_Exercise aim_:
Gather from the material every line that contains the string "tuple".

──────────

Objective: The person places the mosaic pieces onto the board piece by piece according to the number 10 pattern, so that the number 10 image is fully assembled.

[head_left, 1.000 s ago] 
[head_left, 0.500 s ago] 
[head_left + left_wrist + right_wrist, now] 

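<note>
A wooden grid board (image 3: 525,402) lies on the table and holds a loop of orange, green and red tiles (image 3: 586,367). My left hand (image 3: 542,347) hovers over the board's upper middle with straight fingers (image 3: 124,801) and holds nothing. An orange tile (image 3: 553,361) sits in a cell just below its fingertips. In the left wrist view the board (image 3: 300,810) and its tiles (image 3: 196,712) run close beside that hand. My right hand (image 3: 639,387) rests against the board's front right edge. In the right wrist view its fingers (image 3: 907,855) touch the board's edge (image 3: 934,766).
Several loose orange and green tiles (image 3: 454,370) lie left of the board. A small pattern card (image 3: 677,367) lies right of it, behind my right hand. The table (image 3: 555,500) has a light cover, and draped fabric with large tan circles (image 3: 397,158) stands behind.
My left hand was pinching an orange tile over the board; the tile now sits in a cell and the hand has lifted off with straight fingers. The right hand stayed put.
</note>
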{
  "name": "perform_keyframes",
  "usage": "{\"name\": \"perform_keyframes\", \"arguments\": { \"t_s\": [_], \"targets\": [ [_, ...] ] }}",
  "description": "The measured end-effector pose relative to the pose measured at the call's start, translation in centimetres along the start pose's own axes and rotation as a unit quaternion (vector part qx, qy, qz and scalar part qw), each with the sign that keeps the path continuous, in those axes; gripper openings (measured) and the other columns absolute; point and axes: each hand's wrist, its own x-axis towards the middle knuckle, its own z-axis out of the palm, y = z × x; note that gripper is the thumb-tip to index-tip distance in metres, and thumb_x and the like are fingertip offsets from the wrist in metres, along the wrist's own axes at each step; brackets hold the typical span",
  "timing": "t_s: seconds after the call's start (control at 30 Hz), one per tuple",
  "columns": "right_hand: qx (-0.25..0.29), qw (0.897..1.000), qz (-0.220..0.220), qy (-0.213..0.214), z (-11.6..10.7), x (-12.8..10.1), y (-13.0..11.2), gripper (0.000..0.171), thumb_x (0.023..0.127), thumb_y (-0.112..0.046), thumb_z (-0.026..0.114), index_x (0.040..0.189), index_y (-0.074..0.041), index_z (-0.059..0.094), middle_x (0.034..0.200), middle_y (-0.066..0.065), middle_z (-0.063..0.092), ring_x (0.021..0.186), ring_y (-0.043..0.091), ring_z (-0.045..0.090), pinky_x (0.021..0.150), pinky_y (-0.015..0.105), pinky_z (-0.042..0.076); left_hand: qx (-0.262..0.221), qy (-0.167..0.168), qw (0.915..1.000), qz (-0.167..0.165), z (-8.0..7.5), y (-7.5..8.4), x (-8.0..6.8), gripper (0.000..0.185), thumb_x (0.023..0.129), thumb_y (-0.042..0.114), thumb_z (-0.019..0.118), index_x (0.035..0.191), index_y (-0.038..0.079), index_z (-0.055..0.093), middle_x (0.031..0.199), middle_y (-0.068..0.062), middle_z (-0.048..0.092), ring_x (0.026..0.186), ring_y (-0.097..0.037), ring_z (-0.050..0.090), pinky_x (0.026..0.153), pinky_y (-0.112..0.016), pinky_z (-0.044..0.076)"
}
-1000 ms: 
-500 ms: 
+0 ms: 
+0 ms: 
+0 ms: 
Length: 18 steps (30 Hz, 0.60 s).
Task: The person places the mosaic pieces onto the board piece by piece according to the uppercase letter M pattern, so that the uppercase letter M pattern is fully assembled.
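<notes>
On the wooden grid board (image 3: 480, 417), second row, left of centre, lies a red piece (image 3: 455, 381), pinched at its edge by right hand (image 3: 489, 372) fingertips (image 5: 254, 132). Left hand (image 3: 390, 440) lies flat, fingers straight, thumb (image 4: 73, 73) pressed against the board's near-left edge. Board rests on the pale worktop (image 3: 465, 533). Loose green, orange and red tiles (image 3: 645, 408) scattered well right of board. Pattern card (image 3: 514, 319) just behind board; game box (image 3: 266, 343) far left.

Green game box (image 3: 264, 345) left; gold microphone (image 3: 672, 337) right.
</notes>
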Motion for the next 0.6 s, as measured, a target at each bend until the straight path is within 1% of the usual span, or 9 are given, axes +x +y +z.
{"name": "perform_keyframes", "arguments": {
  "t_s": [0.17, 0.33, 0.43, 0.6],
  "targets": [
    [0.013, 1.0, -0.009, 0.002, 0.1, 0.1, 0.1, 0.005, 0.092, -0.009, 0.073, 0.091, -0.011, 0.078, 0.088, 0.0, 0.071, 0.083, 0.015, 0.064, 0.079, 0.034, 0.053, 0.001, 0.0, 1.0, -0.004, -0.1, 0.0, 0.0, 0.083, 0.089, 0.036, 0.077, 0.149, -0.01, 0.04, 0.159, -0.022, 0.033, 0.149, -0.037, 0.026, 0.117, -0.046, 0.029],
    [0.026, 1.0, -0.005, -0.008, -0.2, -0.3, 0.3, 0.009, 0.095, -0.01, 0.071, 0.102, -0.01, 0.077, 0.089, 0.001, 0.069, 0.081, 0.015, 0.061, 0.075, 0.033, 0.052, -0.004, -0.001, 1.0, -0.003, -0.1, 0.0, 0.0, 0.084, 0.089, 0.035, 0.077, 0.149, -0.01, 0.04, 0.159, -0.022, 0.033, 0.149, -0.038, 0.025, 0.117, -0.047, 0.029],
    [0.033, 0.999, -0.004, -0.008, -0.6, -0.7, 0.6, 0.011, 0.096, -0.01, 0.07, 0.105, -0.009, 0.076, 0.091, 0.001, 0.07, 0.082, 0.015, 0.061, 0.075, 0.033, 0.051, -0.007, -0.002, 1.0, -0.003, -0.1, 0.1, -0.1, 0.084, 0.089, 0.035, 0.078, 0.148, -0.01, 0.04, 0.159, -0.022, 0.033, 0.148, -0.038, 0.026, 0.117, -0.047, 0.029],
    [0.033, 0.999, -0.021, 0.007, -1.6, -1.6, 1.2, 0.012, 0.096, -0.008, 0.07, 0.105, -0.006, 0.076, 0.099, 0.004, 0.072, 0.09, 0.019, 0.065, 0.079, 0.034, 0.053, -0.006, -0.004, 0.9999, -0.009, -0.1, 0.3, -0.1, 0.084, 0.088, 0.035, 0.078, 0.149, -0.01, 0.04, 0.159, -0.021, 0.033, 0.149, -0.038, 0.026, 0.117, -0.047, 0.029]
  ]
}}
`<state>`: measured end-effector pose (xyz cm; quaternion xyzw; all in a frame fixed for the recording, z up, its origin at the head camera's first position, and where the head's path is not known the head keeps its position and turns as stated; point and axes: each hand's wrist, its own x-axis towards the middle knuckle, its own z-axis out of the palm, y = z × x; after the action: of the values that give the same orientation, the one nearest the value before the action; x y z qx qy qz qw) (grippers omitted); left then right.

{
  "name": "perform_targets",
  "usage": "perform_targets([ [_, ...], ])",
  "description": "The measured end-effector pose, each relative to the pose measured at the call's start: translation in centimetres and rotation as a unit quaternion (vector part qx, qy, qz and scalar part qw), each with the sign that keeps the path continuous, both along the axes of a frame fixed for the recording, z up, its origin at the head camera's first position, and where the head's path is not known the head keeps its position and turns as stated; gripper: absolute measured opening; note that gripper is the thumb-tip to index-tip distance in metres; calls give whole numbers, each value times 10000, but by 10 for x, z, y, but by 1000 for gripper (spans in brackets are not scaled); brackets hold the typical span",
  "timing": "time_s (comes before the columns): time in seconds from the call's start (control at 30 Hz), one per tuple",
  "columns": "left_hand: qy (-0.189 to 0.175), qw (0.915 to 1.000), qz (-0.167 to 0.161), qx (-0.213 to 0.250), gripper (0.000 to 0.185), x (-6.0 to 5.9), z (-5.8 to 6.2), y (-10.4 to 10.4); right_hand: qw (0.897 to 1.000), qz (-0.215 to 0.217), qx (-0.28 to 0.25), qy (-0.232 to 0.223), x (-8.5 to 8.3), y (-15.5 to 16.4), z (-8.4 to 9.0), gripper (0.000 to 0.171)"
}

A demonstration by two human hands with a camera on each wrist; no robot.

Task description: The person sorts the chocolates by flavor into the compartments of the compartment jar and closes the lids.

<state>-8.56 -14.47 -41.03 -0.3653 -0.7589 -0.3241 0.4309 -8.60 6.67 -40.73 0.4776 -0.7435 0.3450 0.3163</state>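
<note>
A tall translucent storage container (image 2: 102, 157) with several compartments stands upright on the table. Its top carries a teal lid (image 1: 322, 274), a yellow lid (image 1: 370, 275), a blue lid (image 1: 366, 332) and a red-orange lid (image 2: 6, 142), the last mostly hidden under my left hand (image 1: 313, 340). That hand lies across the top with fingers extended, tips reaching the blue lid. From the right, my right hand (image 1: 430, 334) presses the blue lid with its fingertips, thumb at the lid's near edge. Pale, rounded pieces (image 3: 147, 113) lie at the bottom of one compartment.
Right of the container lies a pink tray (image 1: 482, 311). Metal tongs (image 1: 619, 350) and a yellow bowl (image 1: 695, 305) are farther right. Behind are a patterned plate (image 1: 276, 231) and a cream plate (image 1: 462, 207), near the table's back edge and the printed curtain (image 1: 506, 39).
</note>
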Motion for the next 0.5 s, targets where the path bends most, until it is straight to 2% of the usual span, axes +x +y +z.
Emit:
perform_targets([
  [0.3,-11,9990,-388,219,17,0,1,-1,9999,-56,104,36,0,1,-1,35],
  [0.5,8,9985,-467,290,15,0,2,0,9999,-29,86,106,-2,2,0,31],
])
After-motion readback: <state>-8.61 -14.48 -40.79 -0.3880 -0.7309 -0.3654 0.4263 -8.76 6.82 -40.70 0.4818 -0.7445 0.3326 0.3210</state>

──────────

_Response area_:
  "timing": "t_s: seconds after the call's start (control at 30 Hz), one per tuple",
  "timing": "time_s (comes before the columns): time in seconds from the call's start (control at 30 Hz), one per tuple",

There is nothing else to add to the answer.